The problem that this book has with belief, though, lies more with the author than the reader. While it proposes to be an account of non-Western knowledge systems and what they can teach us about a possible coming change in human life on Earth, the book becomes increasingly unhinged from Wilson’s anti-belief position and falls into a new system of belief. Largely, the book is a personal narrative of moving from one belief system (Western rationalism) to another (New Age spiritualism). Consequently, I found the book increasingly hard to read, as I approached the ending.
While initially a survey of some of the bizarre and unexplained phenomenon that contribute the growing since, on the fringes of society both Left and Right, that the world is going to either change or end on December 21, 2012 (the Winter Solstice and, also, the moment at which our sun crosses the Galactic Equator), the book becomes an increasingly difficult to swallow account of dreams, visions, and numerology. While it may be my own Western, rationalist biases, I find numerology incredibly hard to believe. Basically, the idea behind much of what Pinchbeck talks about in the book’s latter (and lesser) half revolves around numerological coincidences (or synchronicities) resulting from the Mayan long-count calendar. This idea is very similar to some of that Bible code stuff (which is parodied quite well on The Simpsons) that could really prove anything. Anyway, my larger point is that Pinchbeck’s book ultimately reveals that he is believing in the sort of New Age spirtualist framework of reality at the expense of other frameworks.

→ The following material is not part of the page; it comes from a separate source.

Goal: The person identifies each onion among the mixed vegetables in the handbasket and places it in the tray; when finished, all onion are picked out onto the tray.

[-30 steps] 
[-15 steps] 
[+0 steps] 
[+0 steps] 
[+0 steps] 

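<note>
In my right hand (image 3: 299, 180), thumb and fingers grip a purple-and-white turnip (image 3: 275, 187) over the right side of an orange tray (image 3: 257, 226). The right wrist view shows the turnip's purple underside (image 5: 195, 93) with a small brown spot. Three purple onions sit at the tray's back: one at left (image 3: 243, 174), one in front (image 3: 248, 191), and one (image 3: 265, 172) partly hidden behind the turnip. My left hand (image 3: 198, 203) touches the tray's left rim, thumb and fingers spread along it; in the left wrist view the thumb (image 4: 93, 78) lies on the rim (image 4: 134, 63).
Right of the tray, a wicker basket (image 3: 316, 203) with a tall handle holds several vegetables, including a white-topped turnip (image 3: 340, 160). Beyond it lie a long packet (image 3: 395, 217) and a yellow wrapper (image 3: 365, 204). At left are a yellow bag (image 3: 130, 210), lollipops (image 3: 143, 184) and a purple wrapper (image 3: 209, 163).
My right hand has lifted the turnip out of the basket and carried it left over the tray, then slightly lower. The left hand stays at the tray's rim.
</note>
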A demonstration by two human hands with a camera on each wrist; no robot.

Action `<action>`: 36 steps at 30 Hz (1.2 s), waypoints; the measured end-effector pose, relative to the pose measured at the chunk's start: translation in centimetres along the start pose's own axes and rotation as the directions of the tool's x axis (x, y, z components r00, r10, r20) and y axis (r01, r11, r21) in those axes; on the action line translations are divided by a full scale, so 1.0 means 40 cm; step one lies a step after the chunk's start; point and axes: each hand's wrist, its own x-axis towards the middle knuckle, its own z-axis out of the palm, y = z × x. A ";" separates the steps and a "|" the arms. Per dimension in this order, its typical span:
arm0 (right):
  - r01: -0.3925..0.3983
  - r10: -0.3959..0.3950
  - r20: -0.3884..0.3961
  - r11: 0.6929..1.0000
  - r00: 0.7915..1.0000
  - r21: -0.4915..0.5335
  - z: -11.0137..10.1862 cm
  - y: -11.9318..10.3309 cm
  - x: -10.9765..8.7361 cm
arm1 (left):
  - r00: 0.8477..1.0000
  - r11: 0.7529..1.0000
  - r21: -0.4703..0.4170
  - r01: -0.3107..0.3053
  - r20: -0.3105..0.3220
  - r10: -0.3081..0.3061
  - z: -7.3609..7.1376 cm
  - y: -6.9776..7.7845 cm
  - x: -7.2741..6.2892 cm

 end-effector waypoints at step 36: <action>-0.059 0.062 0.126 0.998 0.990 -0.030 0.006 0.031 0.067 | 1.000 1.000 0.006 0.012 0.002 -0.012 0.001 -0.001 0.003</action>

I find this problematic, as the rhetorical situation of the book demands that I change my perspective from a belief in science to a belief in spiritualism. That’s not something I feel prepared to do. Of course, the genius of the book is that Pinchbeck’s frequent articulation of the bad Nietzschean subject position (the kind of intellectual who feels that people don’t “get” him and, therefore, are like the sheep described in books like Beyond Good and Evil) and his equation of lacking of belief in the New Age with being locked into a capitalist, materialist, phallocentric (my word, not his) civilization allows him to dismiss any criticism like mine as resulting from my own lack of enlightenment.
This is what I love about this stuff, beyond my other interest in real, existing transhumanism: the way that New Age, conspiracy, or other outsider discourses turns the act of prolepsis from a moment of anticipation to a moment of direct attack (instead of merely anticipating your objections, it figures you as wrong because of your subject position). Hello, book #2.
Anyway, that said, I think 2012 is probably worth at least grazing. The first half is pretty solid, but once he gets into the stuff about changing the calendar and his trip to Hawai’i, it kind of loses steam. I’m treating the book, for my own work, like I treat Daniel Kevles book on eugenics: a work that traces out a lot of interesting territory but, as its own argument, makes a lot of unusual and suspect claims along the way. In other words, I’m going to be drawing heavily on Pinchbeck’s bibliography and not so much on his theories.